Administer > Configure > Global Settings > Logging will allow logging to be selectively enabled by table.

Functionality will be developed to make use of the logs. In particular, a Quality Assurance function will allow users with appropriate permissions (eg are members of a Data QA role ACL) to review and approve all data changes to all records since they were last QA'd. This will likely involve creating a new enum value of 'DataQA' for log_action.

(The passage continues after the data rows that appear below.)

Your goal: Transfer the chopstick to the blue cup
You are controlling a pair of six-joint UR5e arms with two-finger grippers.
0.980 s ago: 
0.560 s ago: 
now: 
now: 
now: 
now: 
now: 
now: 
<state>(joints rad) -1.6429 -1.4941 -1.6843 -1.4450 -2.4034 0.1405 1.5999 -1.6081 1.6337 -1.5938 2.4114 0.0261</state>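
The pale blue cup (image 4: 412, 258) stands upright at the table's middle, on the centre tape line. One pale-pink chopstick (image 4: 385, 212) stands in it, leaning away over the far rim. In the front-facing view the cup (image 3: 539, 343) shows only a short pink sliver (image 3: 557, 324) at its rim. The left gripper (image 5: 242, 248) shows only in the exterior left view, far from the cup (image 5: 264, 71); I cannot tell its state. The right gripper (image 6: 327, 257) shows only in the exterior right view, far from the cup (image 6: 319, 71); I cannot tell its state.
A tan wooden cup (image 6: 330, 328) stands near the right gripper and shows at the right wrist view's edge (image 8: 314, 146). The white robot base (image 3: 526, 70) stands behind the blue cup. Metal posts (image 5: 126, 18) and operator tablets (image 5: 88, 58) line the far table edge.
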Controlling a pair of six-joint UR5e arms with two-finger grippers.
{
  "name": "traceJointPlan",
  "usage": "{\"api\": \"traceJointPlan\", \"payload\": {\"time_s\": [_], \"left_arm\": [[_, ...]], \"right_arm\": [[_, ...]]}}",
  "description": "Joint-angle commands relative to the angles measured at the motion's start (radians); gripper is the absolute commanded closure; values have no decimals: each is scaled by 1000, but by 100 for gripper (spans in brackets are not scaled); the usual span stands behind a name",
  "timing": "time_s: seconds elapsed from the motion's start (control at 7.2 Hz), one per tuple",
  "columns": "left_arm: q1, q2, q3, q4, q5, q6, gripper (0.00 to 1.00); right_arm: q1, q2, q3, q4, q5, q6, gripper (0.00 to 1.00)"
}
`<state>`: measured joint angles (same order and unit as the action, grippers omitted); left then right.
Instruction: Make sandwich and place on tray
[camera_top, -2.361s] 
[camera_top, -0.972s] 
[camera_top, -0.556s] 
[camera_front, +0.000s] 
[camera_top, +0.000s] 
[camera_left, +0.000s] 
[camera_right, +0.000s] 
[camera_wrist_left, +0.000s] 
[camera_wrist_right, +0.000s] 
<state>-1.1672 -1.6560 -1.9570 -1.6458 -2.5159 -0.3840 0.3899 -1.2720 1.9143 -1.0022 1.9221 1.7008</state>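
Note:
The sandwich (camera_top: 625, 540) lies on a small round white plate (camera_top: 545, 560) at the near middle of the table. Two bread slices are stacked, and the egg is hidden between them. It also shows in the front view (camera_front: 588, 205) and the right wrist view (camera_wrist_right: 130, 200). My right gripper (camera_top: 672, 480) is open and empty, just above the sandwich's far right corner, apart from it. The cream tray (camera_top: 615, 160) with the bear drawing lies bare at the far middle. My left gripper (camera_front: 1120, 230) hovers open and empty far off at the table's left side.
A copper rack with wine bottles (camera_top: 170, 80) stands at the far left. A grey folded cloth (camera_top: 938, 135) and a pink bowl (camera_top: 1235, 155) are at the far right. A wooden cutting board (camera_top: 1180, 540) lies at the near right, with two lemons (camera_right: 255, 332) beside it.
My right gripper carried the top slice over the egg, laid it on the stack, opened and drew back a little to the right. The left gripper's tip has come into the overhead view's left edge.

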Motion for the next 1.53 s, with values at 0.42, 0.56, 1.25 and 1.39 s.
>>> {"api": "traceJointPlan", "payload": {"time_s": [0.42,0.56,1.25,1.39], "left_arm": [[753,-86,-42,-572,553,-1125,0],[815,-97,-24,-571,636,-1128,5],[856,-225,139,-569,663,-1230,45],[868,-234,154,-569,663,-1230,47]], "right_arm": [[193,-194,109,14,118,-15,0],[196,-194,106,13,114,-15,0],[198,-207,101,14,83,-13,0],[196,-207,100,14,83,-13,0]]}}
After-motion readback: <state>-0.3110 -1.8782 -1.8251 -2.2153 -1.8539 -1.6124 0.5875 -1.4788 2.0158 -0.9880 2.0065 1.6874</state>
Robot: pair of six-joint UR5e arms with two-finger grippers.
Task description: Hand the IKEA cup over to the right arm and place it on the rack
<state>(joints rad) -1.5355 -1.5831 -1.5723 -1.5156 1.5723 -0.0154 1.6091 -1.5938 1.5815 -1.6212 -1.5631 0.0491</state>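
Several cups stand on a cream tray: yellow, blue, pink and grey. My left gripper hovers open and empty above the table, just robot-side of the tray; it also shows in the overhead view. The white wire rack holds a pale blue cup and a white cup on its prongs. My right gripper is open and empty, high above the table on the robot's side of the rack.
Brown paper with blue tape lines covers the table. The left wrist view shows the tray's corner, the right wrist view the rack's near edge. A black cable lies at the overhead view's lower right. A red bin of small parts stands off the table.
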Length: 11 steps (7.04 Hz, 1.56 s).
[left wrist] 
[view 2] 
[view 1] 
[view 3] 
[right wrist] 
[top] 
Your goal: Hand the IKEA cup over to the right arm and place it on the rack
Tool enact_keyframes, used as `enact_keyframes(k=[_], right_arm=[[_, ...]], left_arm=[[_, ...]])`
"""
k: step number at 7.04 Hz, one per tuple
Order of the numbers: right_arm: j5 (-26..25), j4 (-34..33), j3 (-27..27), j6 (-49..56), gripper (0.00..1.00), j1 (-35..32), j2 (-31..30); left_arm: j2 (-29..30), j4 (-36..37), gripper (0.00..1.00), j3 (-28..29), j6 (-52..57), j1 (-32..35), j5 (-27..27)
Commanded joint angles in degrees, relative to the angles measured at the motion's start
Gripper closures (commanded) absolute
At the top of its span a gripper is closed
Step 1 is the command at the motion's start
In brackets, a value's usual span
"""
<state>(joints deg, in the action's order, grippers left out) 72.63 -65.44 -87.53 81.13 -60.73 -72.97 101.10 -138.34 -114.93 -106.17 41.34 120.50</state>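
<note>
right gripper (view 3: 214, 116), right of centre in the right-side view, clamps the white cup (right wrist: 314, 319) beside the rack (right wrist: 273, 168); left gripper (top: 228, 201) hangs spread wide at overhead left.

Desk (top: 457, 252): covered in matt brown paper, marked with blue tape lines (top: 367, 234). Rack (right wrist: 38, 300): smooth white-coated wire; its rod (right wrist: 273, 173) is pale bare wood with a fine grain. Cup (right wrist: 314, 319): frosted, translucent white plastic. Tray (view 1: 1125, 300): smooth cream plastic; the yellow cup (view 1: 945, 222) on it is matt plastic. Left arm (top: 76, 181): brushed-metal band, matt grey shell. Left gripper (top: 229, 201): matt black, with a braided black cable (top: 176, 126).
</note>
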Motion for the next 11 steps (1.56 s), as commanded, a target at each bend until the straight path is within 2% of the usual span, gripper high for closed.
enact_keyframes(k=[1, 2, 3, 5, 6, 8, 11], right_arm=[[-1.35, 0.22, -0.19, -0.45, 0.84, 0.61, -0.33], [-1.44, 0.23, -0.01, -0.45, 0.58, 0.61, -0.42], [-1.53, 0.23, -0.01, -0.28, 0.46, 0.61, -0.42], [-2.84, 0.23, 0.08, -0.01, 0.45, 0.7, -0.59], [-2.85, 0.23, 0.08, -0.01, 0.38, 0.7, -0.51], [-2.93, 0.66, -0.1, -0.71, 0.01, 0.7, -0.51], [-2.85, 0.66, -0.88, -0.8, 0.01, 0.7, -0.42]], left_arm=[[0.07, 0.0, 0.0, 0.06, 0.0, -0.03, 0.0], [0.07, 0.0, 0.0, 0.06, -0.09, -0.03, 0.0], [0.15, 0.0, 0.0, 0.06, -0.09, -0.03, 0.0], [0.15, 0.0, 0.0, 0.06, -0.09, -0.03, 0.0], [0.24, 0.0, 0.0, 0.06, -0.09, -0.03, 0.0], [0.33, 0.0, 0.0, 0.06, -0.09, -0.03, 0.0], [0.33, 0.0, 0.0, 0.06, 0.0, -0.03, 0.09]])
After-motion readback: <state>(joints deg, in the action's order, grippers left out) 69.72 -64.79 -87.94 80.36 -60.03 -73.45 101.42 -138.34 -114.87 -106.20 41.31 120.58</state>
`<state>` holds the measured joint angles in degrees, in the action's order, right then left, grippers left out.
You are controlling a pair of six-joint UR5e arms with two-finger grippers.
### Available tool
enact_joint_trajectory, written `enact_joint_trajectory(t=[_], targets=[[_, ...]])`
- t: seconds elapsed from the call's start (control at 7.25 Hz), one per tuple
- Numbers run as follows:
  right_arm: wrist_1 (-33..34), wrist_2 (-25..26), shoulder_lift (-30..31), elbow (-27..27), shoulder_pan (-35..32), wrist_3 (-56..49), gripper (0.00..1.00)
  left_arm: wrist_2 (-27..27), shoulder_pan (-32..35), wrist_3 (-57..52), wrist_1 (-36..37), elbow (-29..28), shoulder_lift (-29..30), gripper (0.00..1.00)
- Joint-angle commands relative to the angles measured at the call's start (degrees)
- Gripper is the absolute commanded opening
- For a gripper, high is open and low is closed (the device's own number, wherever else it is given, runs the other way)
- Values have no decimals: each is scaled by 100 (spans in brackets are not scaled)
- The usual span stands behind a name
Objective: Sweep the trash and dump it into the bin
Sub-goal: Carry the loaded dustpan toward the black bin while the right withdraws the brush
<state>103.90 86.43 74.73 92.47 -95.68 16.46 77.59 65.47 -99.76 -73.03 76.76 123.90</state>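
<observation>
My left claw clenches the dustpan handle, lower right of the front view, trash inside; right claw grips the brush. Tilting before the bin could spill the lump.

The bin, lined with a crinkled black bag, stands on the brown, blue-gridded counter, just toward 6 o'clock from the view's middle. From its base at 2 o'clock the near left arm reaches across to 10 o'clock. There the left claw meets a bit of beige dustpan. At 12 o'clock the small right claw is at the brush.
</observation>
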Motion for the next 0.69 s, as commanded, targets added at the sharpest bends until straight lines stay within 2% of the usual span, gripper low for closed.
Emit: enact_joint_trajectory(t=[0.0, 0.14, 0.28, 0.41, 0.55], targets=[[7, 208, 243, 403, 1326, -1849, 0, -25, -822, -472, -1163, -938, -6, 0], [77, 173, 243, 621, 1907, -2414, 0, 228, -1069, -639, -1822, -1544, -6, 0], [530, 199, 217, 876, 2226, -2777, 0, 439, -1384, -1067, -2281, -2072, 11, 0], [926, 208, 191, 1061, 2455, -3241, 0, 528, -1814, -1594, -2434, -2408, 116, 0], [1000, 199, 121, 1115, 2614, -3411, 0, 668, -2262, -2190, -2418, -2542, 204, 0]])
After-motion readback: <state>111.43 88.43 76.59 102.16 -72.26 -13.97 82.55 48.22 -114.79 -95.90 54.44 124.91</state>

  1. We will create permissions that decide who can commit changes without QA approval. If the user does not hav that permission their changes go into a queue.
    1. This permission will only affect demographic tables (like civicrm_contact, civicrm_address, civicrm_email, etc...) as we don't want to prevent Contributions, Event registrations, Actions and Memberships from hitting the database immediately.
  2. Administrators, with "commit changes" rights will have access to the queue and will have the ability to review. The queue will be a list of records that have been changed and with the date of the latest change.
    1. names in the queue will be links to the record in question or a the header on a cascading fieldset that will open to reveal a list of the fields that are changed grouped by date. So if you have changes on 1/1/10 and 12/31/09 you will have two groups of fields.
      1. the list of changes will be structured in a table/grid (using divs of course (smile)) three rows, field name, the new value as an editable field and the old value. The admin will be able to edit the 2nd row (the new value) and save the entire record. One major trick I have worked through is what to do if the same field is edited on multiple days, hence it gets rendered in multiple groups. The simple answer is to take the latest revision and train admins to only edit that one.
      2. How do we reject an edit so it doesn't show up each time the queue is visited. The logging tables will have to have a "reject" boolean field to track this.
        1. to this end we will want to save records for later consideration or for staff to ask someone else to look at while retaining the ability to mark records a reviewed to ensure they don't continue to show up.
    2. We will likely want for the admin to be able to sort, but that's low priority for now.
Labels:
  1. May 04, 2010

    It's worth noting that there is a membership_log table that does this already.

  2. May 06, 2010

    couple thoughts,

    in reference to bullet 4 h gencode.php doesn't ship with the tar ball, so we will have to rely on something else to initialize the log tables.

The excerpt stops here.